Belges et Écossais se sont rencontrés à 18 reprises. Le bilan est de 11 victoires belges, 3 partages et 4 succès écossais. Le dernier affrontement remonte au 7 septembre 2018. Pour leur premier match depuis la Coupe du monde, les Diables Rouges s’étaient imposés 0-4.

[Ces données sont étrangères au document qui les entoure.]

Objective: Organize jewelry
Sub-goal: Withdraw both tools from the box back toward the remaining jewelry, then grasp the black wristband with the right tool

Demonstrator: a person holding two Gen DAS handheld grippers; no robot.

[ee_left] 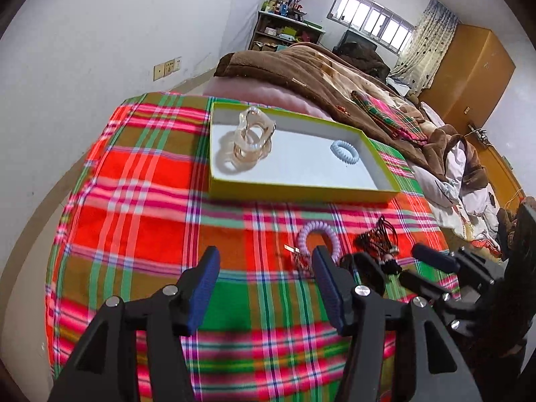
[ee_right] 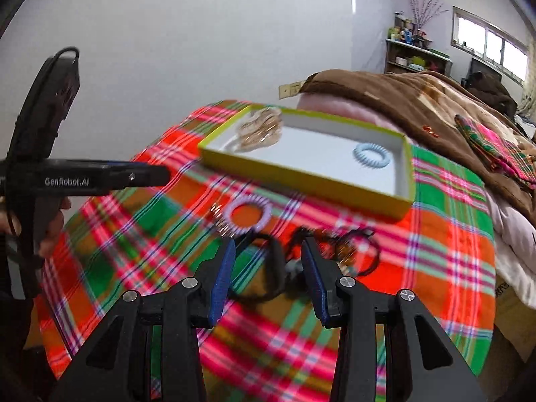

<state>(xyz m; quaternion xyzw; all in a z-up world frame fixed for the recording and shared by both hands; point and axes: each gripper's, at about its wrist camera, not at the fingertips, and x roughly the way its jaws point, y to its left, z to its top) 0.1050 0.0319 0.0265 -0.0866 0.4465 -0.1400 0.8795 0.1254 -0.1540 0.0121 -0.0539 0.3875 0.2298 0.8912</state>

La rencontre sera arbitrée par le Tchèque Petr Ardeleanu.

 Steve Clarke

L’Écosse a battu Chypre 2-1 dans les dernières minutes samedi. «Entre ces deux matchs, la récupération sera importante», a commenté Clarke. «Il faudra ensuite exécuter le plan et être parfait défensivement, car ils nous puniront à chaque erreur. Il sera question de forme, de tactique mais aussi de caractère. Nous devrons jouer à un bon niveau et concrétiser nos occasions. Ce sera important de bien défendre, mais il faut aussi faire comprendre à l’équipe adverse que tu peux lui faire mal.»

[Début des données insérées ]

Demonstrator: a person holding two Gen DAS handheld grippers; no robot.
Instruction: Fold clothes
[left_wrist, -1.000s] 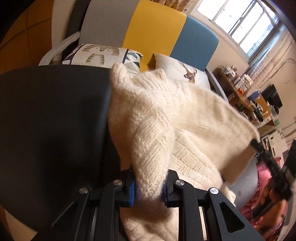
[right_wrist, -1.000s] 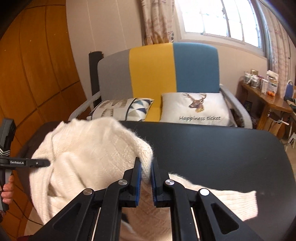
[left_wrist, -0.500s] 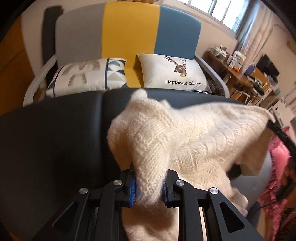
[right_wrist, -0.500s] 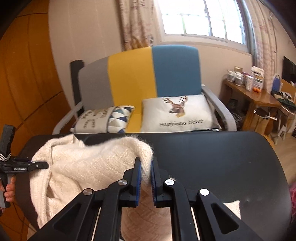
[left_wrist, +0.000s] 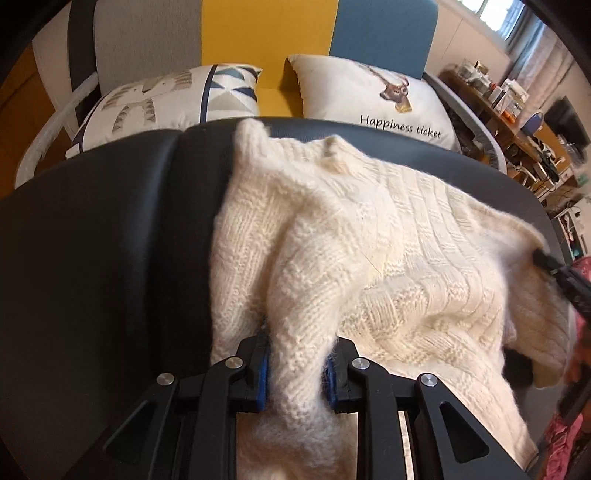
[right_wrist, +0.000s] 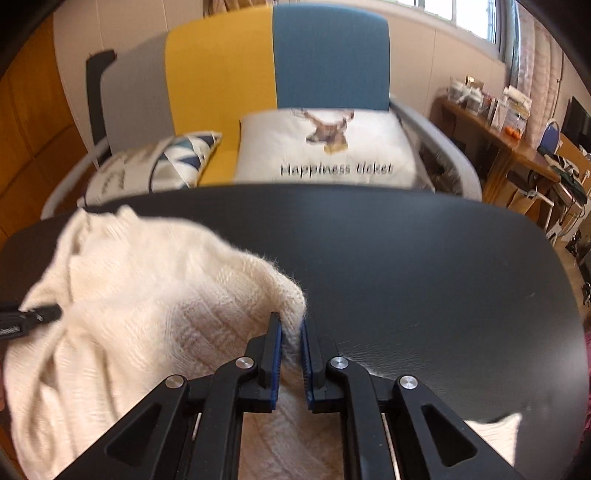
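Both jaws are clamped on the sweater (left_wrist: 369, 258): the left gripper (left_wrist: 297, 363) pinches a thick bunched fold, the right gripper (right_wrist: 291, 343) a thin edge. The sweater lies partly spread on the tabletop (right_wrist: 424, 266), nearer its left side. To fold well, I judge both held edges should come down level and taut, laid flat before letting go. It is cream, chunky-knit, fuzzy and limp; the tabletop is black, smooth, round-edged. Beyond the tabletop sit two soft cushions (left_wrist: 373, 96).
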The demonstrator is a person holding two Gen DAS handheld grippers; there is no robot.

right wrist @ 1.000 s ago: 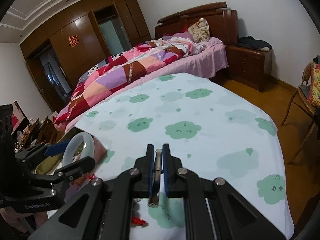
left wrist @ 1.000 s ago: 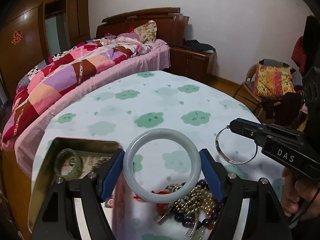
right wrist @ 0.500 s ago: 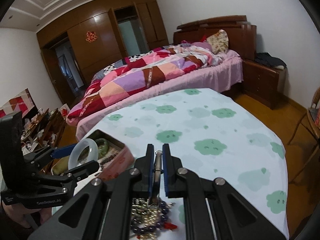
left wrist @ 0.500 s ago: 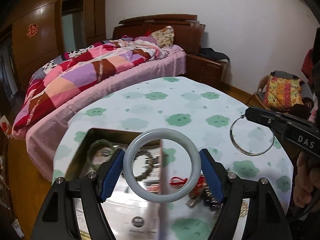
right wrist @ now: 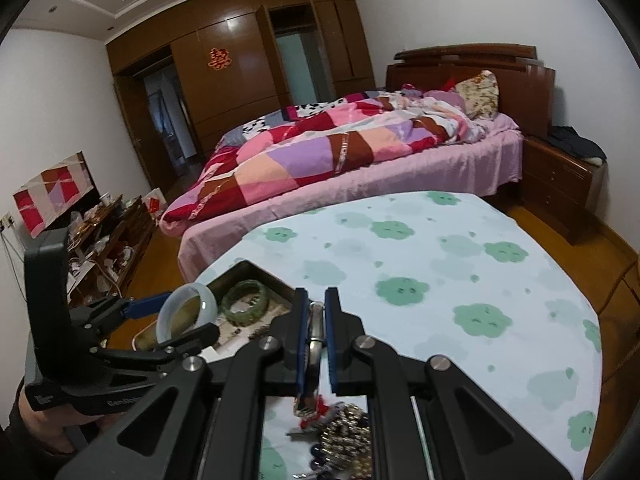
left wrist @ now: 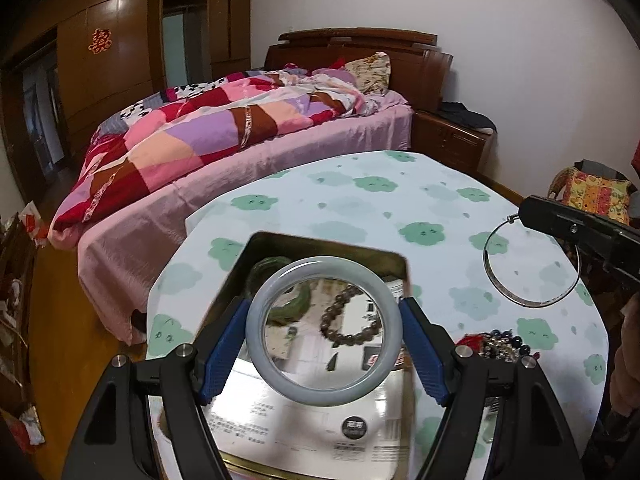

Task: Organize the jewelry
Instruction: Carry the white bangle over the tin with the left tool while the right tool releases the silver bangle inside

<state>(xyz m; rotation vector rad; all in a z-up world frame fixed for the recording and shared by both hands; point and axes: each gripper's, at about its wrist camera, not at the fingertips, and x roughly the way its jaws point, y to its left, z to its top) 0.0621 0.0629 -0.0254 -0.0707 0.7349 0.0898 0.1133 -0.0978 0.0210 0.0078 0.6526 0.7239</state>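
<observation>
My left gripper (left wrist: pixel 323 332) is shut on a pale grey-white jade bangle (left wrist: pixel 256 320), held above an open metal tin (left wrist: pixel 328 246). The bangle also shows in the right wrist view (right wrist: pixel 208 295). In the tin lie a green bangle (right wrist: pixel 244 302) and a brown bead bracelet (left wrist: pixel 350 334). My right gripper (right wrist: pixel 316 304) is shut on a thin silver bangle (left wrist: pixel 528 302), held in the air right of the tin; in its own view the bangle (right wrist: pixel 314 330) is edge-on between the pads. A pile of beaded jewelry (right wrist: pixel 340 436) lies on the table below.
The table has a white cloth with green cloud prints (right wrist: pixel 440 264). A bed with a patchwork quilt (right wrist: pixel 340 148) stands behind it, a wooden nightstand (right wrist: pixel 560 188) to the right. A cluttered low shelf (right wrist: pixel 108 240) stands at the left.
Both grippers have risen and drawn back. My left gripper has carried the jade bangle left until it is over the tin. The silver bangle stays held at the right.
</observation>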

Ce sera seulement le deuxième match de Clarke en tant que sélectionneur de l’Écosse. L’ancien assistant de José Mourinho à Chelsea a pris la tête de la sélection le 20 mai, quelques semaines après le licenciement d’Alex McLeish (ex-Genk) suite à la défaite contre le Kazakhstan (3-0) et la difficile victoire à Saint-Marin (0-2). «J’essaye d’apporter mon organisation et mes principes», a expliqué Clarke. «L’objectif à court-terme est de prendre autant de points que possible. C’est un honneur de diriger l’équipe nationale, mais l’objectif est de disputer un grand tournoi.» Hampden Park, à Glasgow, sera l’un des stades de l’Euro 2020.

«Contre Chypre, nous avons bien terminé la rencontre», a ajouté le coach écossais. «L’atmosphère est positive dans l’équipe. Demain, il faudra y croire, la mentalité sera importante. Les trois points pris contre Chypre sont importants. Nous devrons utiliser les mêmes principes – peut-être pas les mêmes joueurs – et à partir de là être bon sur le terrain. Contre Chypre, certaines choses étaient bonnes, d’autres moins. Mais la forme était là.»

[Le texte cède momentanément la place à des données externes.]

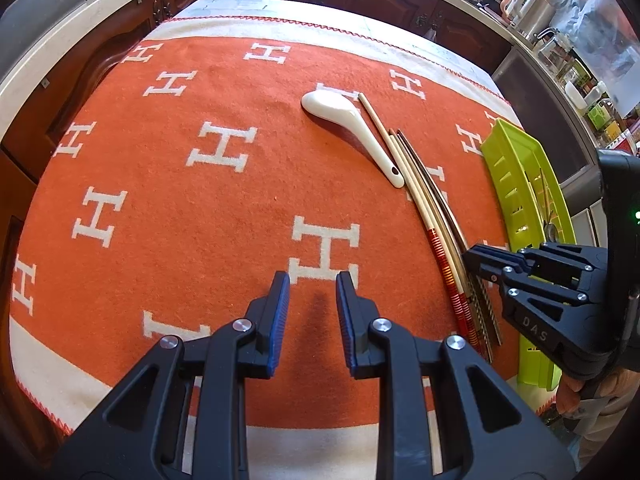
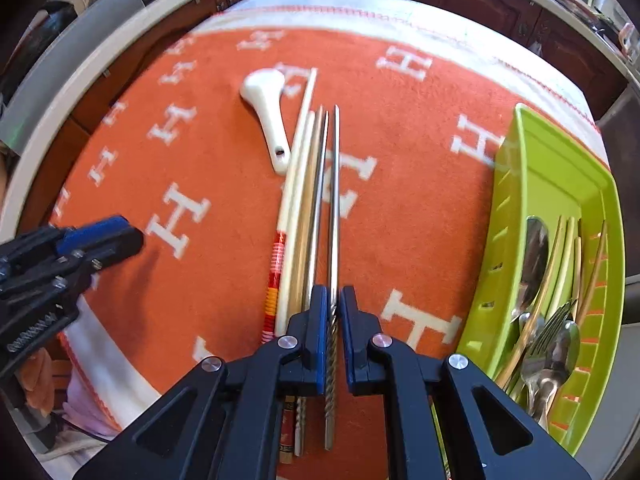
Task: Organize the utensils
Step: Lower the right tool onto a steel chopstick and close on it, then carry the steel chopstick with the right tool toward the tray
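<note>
A white ceramic spoon lies on the orange blanket beside a row of chopsticks. My right gripper is closed around a metal chopstick, its pads on either side of the twisted handle end. It also shows in the left wrist view, at the chopsticks' near ends. My left gripper is open and empty above the blanket, left of the chopsticks, and appears in the right wrist view.
A lime green plastic tray stands at the blanket's right edge and holds spoons, forks and chopsticks. Dark wooden cabinets and a pale countertop ring the table. Kitchen items crowd the far right counter.
</note>
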Available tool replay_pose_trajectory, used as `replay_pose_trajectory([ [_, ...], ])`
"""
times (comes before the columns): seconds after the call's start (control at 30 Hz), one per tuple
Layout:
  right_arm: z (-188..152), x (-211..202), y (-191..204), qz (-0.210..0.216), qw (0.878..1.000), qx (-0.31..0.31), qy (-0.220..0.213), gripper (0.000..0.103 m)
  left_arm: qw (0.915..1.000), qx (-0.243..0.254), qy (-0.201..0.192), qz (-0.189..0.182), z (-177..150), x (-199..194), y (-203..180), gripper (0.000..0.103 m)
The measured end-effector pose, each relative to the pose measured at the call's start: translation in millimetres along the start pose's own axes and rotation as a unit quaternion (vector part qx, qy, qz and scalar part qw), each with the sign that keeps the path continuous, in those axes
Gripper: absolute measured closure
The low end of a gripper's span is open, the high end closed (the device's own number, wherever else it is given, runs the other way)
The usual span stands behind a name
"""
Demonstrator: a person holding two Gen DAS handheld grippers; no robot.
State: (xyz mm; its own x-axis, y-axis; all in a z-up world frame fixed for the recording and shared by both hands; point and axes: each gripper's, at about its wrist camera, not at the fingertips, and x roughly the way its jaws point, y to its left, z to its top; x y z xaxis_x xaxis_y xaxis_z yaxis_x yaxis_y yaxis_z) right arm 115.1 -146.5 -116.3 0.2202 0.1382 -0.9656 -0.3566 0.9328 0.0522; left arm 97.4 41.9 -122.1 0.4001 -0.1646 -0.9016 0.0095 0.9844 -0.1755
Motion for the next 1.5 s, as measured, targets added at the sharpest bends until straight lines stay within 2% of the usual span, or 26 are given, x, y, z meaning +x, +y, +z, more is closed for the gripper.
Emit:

Lorsqu’il entraînait West Bromwich Albion, en 2012-2013, Clarke avait sous ses ordres un certain Romelu Lukaku. Clarke avait contribué à l’explosion de l’avant-centre, auteur de 17 buts en 35 rencontres avec WBA. «Ce n’est pas mon mérite, c’est le sien», a souri Clarke. «Romelu est un joueur très talentueux. C’était un plaisir de travailler avec lui, c’est un grand travailleur. Il fallait parfois le forcer à sortir du terrain à l’entraînement pour qu’il se repose en vue du match!», a raconté l’entraîneur. «Il avait marqué beaucoup. Je suis heureux de la belle carrière qu’il a construite ensuite. Mais j’espère qu’il ne sera pas si bon demain.»